New York City’s death toll from the coronavirus rose past 3,200 Tuesday, eclipsing the number killed at the World Trade Center on 9/11. In Britain, Prime Minister Boris Johnson lay in intensive care, believed to be the first major world leader hospitalised with the virus.
The twin developments came even as the crisis seemed to be easing or at least stabilising, by some measures, in New York and parts of Europe, though health officials warned people at nearly every turn not to let their guard down. After 76 days, China finally lifted the lockdown on Wuhan, the city of 11 million where the outbreak began.
At least 3,202 people have died in New York City from COVID-19, the city reported. The deadliest terror attack on U.S. soil killed 2,753 people in the city and 2,977 overall, when hijacked planes slammed into the twin towers, the Pentagon and a Pennsylvania field on Sept. 11, 2001.

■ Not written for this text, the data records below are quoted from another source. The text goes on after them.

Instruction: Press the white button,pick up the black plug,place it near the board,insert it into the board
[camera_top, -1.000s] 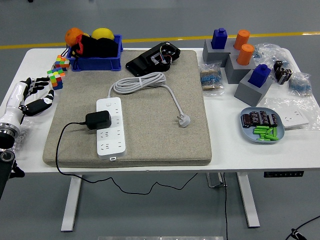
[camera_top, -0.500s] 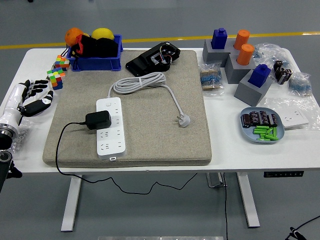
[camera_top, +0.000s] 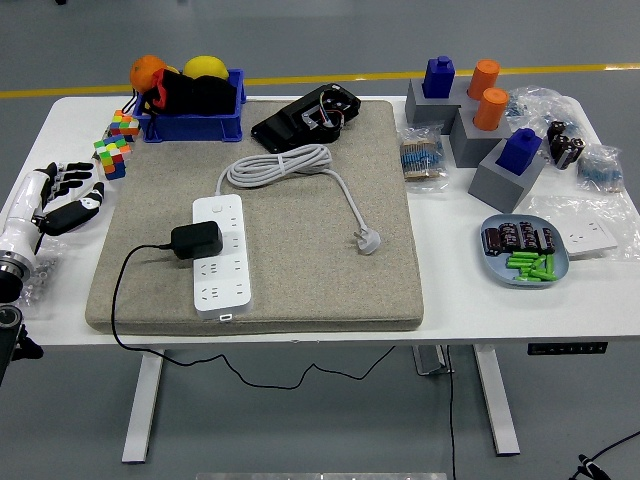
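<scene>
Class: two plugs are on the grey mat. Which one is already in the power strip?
The black plug, sitting in the white power strip. The white plug lies loose on the mat, right of the strip.

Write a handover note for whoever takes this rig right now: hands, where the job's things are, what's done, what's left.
Left robot hand: at the table's left edge, fingers relaxed, holding nothing. Right robot hand: not in view.
White power strip: lies on the grey mat, its own cable coiled behind it, its white plug loose on the mat.
Black plug: already sits on the strip's left side, cord trailing off the table's front edge; looks seated, though depth can't be confirmed.
Button state can't be read from this view.
Left: verify the button press and the plug's seating.
</scene>
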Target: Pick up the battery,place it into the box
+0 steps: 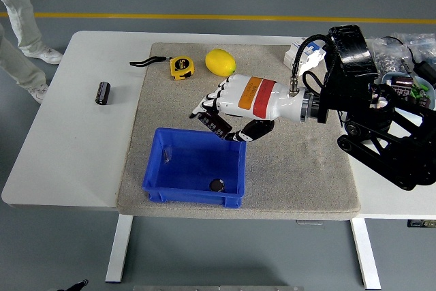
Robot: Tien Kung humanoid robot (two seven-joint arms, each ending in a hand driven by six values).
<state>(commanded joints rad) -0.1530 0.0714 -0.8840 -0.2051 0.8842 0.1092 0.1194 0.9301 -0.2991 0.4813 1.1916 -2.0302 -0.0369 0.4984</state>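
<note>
Holding a battery [216, 122], robot hand [228, 110] over blue box [163, 178].

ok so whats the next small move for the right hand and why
Probably ease slightly forward and down, then open the fingers. The right hand grips a dark battery at the far rim of the blue box, not yet clearly over its open floor.

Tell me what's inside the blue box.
One small dark round item lies near the front wall of the blue box. The right hand, holding a battery over the back rim, covers only that rim.
</note>
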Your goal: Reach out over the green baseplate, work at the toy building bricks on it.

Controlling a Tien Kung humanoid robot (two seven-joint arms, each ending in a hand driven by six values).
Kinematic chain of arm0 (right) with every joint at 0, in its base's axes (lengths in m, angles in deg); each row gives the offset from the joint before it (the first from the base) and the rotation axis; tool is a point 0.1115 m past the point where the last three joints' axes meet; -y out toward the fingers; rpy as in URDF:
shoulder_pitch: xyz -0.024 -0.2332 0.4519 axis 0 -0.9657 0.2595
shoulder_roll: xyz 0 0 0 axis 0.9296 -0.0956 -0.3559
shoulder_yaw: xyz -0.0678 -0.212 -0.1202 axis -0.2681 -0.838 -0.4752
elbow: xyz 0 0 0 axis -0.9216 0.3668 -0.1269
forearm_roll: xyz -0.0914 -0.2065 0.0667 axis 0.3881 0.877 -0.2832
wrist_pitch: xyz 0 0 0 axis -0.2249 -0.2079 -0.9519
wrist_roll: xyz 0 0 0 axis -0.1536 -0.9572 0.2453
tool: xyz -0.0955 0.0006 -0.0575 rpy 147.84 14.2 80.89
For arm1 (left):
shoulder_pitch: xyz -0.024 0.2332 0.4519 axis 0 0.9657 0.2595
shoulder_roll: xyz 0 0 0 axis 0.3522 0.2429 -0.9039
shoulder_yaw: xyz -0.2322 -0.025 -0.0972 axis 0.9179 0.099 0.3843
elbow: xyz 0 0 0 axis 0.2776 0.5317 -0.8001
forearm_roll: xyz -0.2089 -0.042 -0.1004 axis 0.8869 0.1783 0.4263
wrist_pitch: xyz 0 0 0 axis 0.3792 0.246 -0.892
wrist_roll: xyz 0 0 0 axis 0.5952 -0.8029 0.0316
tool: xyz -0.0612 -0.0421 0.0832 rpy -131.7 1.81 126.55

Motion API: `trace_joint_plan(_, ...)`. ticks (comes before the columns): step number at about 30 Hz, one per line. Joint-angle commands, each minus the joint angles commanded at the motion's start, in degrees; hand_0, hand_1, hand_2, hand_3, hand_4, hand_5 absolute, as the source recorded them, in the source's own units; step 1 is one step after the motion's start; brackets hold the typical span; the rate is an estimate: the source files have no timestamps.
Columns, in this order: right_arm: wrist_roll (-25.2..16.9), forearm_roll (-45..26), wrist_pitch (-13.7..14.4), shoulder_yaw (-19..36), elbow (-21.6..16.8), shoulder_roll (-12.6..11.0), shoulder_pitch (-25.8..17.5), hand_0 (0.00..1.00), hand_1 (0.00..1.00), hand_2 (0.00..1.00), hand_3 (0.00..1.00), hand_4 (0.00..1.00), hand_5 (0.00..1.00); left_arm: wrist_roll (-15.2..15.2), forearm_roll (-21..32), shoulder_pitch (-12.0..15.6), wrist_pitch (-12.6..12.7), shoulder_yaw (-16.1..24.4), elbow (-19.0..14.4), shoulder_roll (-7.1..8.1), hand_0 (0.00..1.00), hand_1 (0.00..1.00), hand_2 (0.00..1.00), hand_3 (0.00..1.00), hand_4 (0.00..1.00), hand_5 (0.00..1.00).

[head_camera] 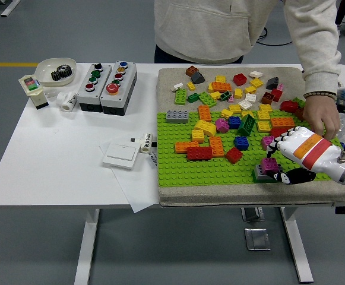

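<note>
Pressing the purple brick (269,164) down squarely is, I judge, the step in hand: the right hand (286,155) reaches in from the right over the green baseplate (220,169), its fingers curled around that brick, which sits on top of a grey brick (261,174) near the plate's front edge. To do it well, the brick's studs should line up before any push, and the force should go straight down so the grey brick does not skid. Just behind the robot's wrist a person's hand (320,119) rests on the plate, close enough to be bumped. Loose bricks crowd the far half; a red brick (234,155) and a blue brick (241,142) lie nearest. The left arm is not visible.
</note>
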Motion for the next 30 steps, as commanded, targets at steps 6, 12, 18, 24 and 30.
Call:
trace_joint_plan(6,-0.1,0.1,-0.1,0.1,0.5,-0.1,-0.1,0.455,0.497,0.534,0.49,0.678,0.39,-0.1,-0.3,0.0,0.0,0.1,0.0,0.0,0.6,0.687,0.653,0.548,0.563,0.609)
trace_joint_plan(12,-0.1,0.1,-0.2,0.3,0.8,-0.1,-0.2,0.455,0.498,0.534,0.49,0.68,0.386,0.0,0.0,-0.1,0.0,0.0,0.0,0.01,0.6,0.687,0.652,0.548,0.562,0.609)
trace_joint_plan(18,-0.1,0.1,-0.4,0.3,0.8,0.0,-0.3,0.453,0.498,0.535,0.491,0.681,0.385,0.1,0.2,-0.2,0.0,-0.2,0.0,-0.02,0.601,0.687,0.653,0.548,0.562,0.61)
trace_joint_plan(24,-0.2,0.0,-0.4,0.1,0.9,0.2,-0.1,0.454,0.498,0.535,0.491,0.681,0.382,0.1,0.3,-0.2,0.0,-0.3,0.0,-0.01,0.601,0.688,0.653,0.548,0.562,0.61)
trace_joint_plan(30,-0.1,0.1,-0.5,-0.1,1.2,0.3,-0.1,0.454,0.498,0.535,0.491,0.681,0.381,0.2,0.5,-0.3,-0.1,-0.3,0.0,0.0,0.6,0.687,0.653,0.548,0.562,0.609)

New York state recorded 731 new coronavirus deaths, its biggest one-day jump yet, for a statewide toll of nearly 5,500, Gov. Andrew Cuomo said.
“A lot of pain again today for many New Yorkers," he said.
But in an encouraging sign, the governor said hospital admissions and the number of those receiving breathing tubes are dropping, indicating that measures taken to force people to keep their distance from one another are succeeding.
And alarming as the one-day increase in deaths might sound, the governor said that’s a “lagging indicator,” reflecting people who had been hospitalised before this week. Over the past several days, in fact, the number of deaths in New York appeared to be leveling off.
“You see that plateauing — that’s because of what we are doing. If we don’t do what we are doing, that is a much different curve,” Cuomo said. “So social distancing is working.”
Still, 6-foot social distancing has become impossible at times in the city's subway system.
With service drastically reduced, essential workers are encountering some busy trains as they head to their jobs. Photos taken in Brooklyn showed riders sitting or standing within a few inches of each other, some not wearing face masks.
Across the U.S., the death toll topped 12,000, with around 380,000 confirmed infections. Some of the deadliest hot spots were Detroit, New Orleans and the New York metropolitan area, which includes parts of Long Island, New Jersey and Connecticut. New Jersey recorded over 1,200 dead, most of them in the northern counties where many residents commute into New York City.